If you’ve read my previous blog on shame, you may be wondering how shame shows up in your life. One way that shame can manifest is imposter syndrome. Imposter syndrome is marked by feelings of inadequacy and thinking that you’ve tricked people into believing that you’re something or someone. For example, a professional may think that they don’t belong in their position, and someone is going to “figure them out.” Imposter syndrome tells us that people in our position are supposed to look or act or be a certain way, and it doesn’t align with who we are. We often question ourselves and our abilities.
So I’m feeling this, what now? There are a few ways to manage imposter syndrome.
1. Practice gratitude. This one is easy peasy. There is value in what you’re doing, which is why you feel the pressure to act, or be, a certain way. If you’re experiencing imposter syndrome in your job, it is likely a role that has purpose. Notice that you’re part of that purpose and express gratitude for being in your position.

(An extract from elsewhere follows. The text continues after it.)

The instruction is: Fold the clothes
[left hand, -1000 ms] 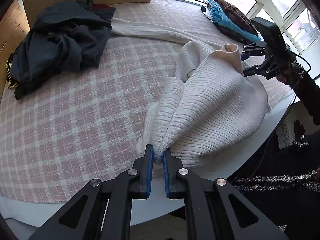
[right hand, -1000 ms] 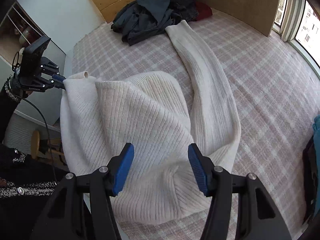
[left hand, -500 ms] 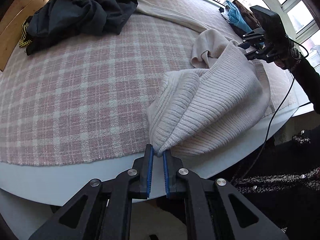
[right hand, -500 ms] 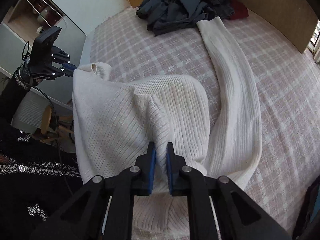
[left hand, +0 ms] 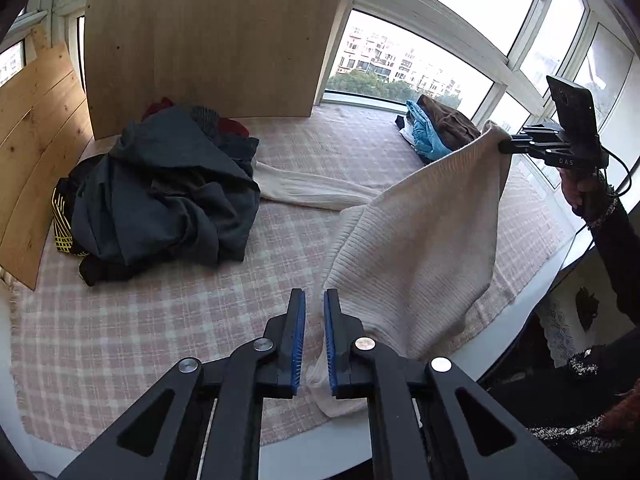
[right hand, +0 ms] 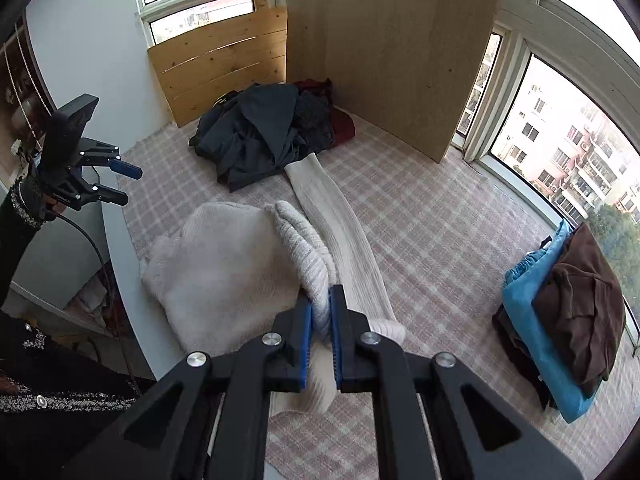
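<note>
Sweater lifted over the bed
Right gripper [right hand: 321, 312] fingers clench the cream sweater [left hand: 420, 240] at frame centre; left gripper [left hand: 314, 334] fingers have just been parting, released, sweater hanging beside them.

A cream ribbed sweater [right hand: 224, 264] lies on a pink-and-white checked cloth [right hand: 440, 240] covering the surface. At upper centre sits a dark grey-blue clothes heap [right hand: 256, 132] with some maroon. At right, a folded stack [right hand: 560, 320] shows brown over bright blue. Both claws are black with blue pads [right hand: 306, 344].
</note>
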Action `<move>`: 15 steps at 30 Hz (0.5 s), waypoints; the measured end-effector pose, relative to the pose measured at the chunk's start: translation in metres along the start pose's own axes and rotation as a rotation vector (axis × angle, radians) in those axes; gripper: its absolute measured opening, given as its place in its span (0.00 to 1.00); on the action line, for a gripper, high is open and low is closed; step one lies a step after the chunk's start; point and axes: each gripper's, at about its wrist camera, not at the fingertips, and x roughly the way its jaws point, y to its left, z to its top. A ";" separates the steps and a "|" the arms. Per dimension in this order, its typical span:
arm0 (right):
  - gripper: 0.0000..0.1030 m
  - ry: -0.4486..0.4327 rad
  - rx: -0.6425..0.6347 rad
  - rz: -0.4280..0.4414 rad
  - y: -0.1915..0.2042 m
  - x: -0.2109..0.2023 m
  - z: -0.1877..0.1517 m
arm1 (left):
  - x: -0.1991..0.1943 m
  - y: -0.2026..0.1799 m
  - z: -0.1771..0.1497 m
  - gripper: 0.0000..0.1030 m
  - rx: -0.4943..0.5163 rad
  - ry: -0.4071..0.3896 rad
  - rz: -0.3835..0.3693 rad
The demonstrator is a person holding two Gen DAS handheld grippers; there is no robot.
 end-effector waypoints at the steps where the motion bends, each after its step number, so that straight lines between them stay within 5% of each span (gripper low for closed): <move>1: 0.08 0.026 0.016 0.013 0.003 0.004 -0.011 | 0.009 -0.004 -0.001 0.46 0.039 0.021 -0.008; 3: 0.08 0.075 0.065 0.049 0.004 0.012 -0.040 | 0.028 -0.009 -0.003 0.57 0.099 0.066 -0.021; 8: 0.08 0.168 0.182 0.058 -0.005 0.047 -0.099 | 0.074 -0.013 0.012 0.56 0.153 0.169 -0.086; 15: 0.08 0.180 0.235 0.073 -0.024 0.078 -0.120 | 0.167 -0.046 0.057 0.72 0.365 0.382 -0.098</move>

2. Say no to perfectionism. Expecting to be perfect is asking for failure. We cannot be perfect. It’s often difficult for us to identify perfectionistic tendencies, but asking ourselves what outcome we expect can reveal them. When my clients are experiencing perfectionism, I often ask what outcome they would be satisfied with. Identifying a satisfying outcome is a key way to ward off perfectionistic thoughts. It’s also helpful to have a mantra that can be returned to when something turns out less than perfect. My mantra is “I’m human and I get to mess up.”

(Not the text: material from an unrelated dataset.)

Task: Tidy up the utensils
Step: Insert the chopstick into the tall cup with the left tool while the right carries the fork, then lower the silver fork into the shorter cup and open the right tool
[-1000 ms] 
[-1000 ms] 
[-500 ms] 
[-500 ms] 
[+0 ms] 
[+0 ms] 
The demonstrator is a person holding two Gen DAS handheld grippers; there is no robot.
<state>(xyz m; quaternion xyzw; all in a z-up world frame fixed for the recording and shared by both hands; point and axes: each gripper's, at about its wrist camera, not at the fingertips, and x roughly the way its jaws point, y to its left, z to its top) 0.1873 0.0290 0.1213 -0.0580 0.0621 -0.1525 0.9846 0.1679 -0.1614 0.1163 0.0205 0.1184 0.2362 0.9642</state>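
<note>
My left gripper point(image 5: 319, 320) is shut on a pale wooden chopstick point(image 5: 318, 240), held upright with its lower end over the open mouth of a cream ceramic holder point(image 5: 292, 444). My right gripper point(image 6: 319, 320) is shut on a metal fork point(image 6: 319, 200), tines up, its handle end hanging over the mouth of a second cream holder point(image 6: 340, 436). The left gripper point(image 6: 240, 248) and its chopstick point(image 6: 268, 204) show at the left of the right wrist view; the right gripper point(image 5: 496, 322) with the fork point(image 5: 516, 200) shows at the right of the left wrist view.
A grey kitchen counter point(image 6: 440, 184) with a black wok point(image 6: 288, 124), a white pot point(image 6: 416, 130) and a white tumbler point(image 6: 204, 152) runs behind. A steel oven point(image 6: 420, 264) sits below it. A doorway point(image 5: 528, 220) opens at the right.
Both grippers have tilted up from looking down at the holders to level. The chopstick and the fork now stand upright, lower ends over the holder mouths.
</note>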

3. Ask for help. If there is something that you’re truly having difficulty with, ask someone that you look up to for help.
4. Accept compliments. Part of the problem with imposter syndrome is that we don’t believe in our own value. Typically when we don’t believe in our own value, we diminish our accomplishments and this can look like not being able to accept compliments. When we accept compliments, we send a message to our minds that we did something important and meaningful. In time, we are more likely to lean in to that message.
5. Reframe imposter thoughts. Some common imposter thoughts include thinking “I don’t belong” “my experience isn’t worth sharing” or “I’m not enough.” When we reframe these thoughts to things like “I belong everywhere” “the world needs my unique touch” or “I am enough no matter what my fear says” we’re better able to align with our purpose.
6. Make note of past success. I’m going to assume that you didn’t get where you are by sheer luck, no matter what your imposter thoughts say. Imagine recalling the decisions and work that it took for you to take the place that you’re in every time imposter syndrome tells you that you don’t belong. When your inner critic says, “You don’t know what you’re doing,” imagine remembering the many decisions that you made to end up where you are.
Imposter syndrome, while fairly common, is incredibly uncomfortable. It can paralyze the very work that we are made to do. This list is just a start for managing it. Imposter syndrome can invoke shame and the “shoulds” of how to act. These strategies can be beneficial in guiding you out of your head and into your life.